An hour later, Healing and Jahera walk with Mendelssohn, Coosi, Puccini, and Flora across town to visit Marjorie and Darby, leaving Max, Miguelito, and Zoya to keep Maahiah and Naomi company.
“I’m afraid to tell Darby and Marjorie about Mum,” says Healing, gazing forlornly at Jahera. “Darby will be devastated.”
“Don’t be afraid,” she says quietly. “I’ll tell them.”
He nods and starts to cry, and his crying causes Mendelssohn to nudge Healing’s hand to say Don’t cry, Shafi. I’m here with you.
“I thought for sure your mother would outlive me,” says Darby, after he and Marjorie have a good cry. “Remember when I was afraid to keep Dagwood because I thought I’d die before him? Silly me. He lived a good long life, and now we’ve got Pierre. We die when we die. Doesn’t do any good to worry about it. Certainly not once we make it past fifty, let alone seventy and eighty.”
“I’m not prepared for Mum to die,” says Healing, shaking his head. “She’s slowed down some, but otherwise she’s still very much herself. I just… I’m in shock.”
“There’s no way to prepare, my boy,” says Darby, putting a hand on Healing’s shoulder. “Except to be with her as much as you can and love her ‘til the end.”
“As you know,” says Marjorie, smiling at Healing, “I was a hospice nurse for many years and I would be honored to help you with Naomi.”
“Thank you, Marjorie,” says Healing, returning her smile. “Mum will be glad for your help and advice. Dr. Hardy is going to prescribe morphine if she needs it.”
“She probably will,” says Marjorie, nodding. “She might go quickly, but she could live two weeks or more once she stops eating and drinking. We want her to be as comfortable as she can be.”

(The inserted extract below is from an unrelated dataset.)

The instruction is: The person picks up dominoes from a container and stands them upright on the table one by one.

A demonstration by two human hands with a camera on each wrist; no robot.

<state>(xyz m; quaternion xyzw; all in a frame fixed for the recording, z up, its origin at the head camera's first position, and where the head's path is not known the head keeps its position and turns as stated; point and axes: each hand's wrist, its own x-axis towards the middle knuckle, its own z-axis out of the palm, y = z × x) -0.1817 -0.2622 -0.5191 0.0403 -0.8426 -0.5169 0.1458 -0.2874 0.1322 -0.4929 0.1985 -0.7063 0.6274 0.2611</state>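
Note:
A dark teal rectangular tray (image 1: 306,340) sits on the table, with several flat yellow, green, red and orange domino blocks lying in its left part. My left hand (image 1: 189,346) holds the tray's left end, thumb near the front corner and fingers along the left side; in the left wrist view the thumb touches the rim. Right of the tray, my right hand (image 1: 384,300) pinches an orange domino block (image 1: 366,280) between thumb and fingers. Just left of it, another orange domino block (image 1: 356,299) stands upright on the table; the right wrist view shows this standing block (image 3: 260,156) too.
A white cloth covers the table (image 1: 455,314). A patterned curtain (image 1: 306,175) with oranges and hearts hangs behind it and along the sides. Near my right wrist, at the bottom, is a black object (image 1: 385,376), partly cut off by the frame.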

“I was orphaned when I was twenty-seven,” says Darby, remembering his hardworking mother who raised him and his siblings on her own. “After my mum died there was nothing keeping me in Ireland. So I came to America, and not liking the looks of New York, I headed west by train and bus, stopping for a time here and there along the way. I almost stuck in Milwaukee where I met a nice Irish gal, and nearly settled in Boise where I had a good drinkin’ buddy, but I felt the pull to move on, and when I got to San Francisco I knew in a minute the Beatniks and outsiders such as myself had fled some years before. So I headed north, hitchhiking with a big old suitcase full of my clothes and curios. And seventy miles south of Mercy, Jim Young picked me up in his old brown pickup and brought me to Mercy and let me sleep on his living room sofa and catch my breath. I know you’ve all heard this story too many times, but Naomi being about to leave us makes me want to tell you again how I was walking down Main Street when who should come walking toward me but none other than Naomi and Ezra and you, Healing, fifteen and handsome as could be, each of you with a dog on a leash. I said, ‘Top of the morning to you,’ and your father smiled his beautiful smile and said, ‘You must be the Irish fellow sleeping on Jim Young’s sofa.’ I said I was, and your mother said, “Do come for supper tonight, will you? We are perishing from a lack of interesting guests.’ And that was how I came to know you all and began to wiggle my way into your good graces.”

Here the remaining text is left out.